# Exercise goal
With the pictures removed, please write out every line below exactly as given.

+++ Given data

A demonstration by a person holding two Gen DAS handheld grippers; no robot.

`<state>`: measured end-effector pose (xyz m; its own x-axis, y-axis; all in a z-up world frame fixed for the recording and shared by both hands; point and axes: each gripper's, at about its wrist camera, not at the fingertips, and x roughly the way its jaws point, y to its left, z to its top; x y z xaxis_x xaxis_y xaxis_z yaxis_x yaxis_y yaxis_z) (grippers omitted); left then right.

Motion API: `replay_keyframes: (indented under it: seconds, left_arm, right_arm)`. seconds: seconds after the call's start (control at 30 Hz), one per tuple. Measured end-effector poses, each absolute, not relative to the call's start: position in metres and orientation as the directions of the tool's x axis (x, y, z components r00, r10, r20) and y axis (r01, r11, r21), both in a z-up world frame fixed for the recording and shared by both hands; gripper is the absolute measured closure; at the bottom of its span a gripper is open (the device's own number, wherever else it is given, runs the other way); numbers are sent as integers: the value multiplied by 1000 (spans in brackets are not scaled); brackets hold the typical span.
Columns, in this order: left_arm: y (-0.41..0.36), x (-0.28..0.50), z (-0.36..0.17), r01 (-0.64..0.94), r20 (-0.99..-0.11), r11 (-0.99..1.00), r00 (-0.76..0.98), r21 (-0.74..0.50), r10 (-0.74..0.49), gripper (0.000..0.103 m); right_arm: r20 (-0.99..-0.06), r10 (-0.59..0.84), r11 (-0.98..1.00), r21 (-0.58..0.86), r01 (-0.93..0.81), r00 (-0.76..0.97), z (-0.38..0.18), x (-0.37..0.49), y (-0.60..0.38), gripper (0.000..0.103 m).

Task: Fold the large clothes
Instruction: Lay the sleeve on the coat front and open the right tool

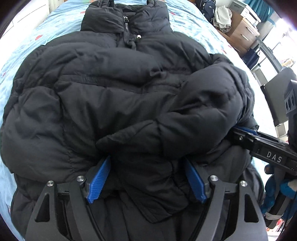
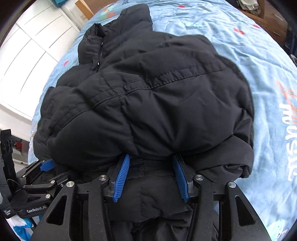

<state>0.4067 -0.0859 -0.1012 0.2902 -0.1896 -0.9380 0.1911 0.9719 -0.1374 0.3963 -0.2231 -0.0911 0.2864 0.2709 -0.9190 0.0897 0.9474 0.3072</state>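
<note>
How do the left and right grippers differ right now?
The left gripper stands wider open than the right gripper. The left sits at the middle of the black jacket's near edge, under a folded-in sleeve; the right sits nearer the jacket's side, over smoother quilted fabric. Both have blue pads, point down, and have jacket fabric between their fingers.

A bed covered by a light-blue printed sheet with red spots and white lettering (image 2: 269,77) fills the room's middle. White panelled wardrobe doors (image 2: 27,55) stand along 1 side. On the other side sits a brown wooden drawer cabinet (image 1: 243,31) with crumpled pale cloth (image 1: 222,16) on top, beside bright daylight from a window (image 1: 278,42).
</note>
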Motion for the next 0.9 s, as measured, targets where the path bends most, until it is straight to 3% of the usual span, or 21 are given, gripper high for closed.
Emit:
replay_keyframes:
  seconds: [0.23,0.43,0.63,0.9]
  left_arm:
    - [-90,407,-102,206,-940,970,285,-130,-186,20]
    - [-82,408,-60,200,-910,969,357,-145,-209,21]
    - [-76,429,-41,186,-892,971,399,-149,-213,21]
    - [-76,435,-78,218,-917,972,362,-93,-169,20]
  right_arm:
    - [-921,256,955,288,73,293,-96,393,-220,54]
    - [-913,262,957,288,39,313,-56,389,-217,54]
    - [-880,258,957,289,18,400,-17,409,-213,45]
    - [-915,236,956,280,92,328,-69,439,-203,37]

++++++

# Solved problem
A demonstration by a person holding two Gen DAS handheld grippers; no robot.

`<state>`: measured end-effector pose (xyz m; its own x-axis, y-axis; all in a z-up world frame fixed for the recording and shared by both hands; point and axes: each gripper's, at about its wrist camera, not at the fingertips, and x roughly the way its jaws point, y to its left, z to its top; x y z xaxis_x xaxis_y xaxis_z yaxis_x yaxis_y yaxis_z) (grippers omitted); left then right.

Motion API: `replay_keyframes: (indented under it: seconds, left_arm, right_arm)`. seconds: seconds after the call's start (control at 30 Hz), one per tuple. Measured end-effector poses, each absolute, not relative to the call's start: position in metres and orientation as the directions of the tool's x axis (x, y, z components r00, r10, r20) and y axis (r01, r11, r21), both in a z-up world frame fixed for the recording and shared by both hands; gripper is the absolute measured closure; at the bottom of its span a gripper is open (the device's own number, wherever else it is given, runs the other way); numbers are sent as integers: the value multiplied by 1000 (spans in brackets are not scaled); brackets hold the typical span.
Columns, in this order: left_arm: y (-0.41..0.36), x (-0.28..0.50), z (-0.36..0.17), r01 (-0.64..0.94), r20 (-0.99..-0.11), r11 (-0.99..1.00), r00 (-0.76..0.98), r21 (-0.74..0.50), r10 (-0.74..0.49), gripper (0.000..0.103 m); right_arm: r20 (-0.99..-0.06), r10 (-0.59..0.84), r11 (-0.98..1.00), r21 (-0.58..0.86), r01 (-0.93..0.81), r00 (-0.76..0.97), z (-0.38..0.18), x (-0.37..0.49), y (-0.60..0.38), gripper (0.000..0.103 m).

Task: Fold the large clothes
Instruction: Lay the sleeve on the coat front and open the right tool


<state>0.4067 -0.0859 -0.1012 0.2902 -0.1896 -0.9380 0.1911 0.9719 -0.1374 0.3963 -0.2231 -0.0911 0.2864 0.2709 -0.9190 0.0897 0.9474 0.3072</state>
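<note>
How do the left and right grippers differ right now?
The left gripper stands wider open than the right gripper. The left sits at the middle of the black jacket's near edge, under a folded-in sleeve; the right sits nearer the jacket's side, over smoother quilted fabric. Both have blue pads, point down, and have jacket fabric between their fingers.

A bed covered by a light-blue printed sheet with red spots and white lettering (image 2: 269,77) fills the room's middle. White panelled wardrobe doors (image 2: 27,55) stand along 1 side. On the other side sits a brown wooden drawer cabinet (image 1: 243,31) with crumpled pale cloth (image 1: 222,16) on top, beside bright daylight from a window (image 1: 278,42).
</note>
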Motion for the next 0.9 s, as measured, targets where the path bends most, until it is straight to 3% of the usual span, or 21 are given, gripper high for closed.
Emit:
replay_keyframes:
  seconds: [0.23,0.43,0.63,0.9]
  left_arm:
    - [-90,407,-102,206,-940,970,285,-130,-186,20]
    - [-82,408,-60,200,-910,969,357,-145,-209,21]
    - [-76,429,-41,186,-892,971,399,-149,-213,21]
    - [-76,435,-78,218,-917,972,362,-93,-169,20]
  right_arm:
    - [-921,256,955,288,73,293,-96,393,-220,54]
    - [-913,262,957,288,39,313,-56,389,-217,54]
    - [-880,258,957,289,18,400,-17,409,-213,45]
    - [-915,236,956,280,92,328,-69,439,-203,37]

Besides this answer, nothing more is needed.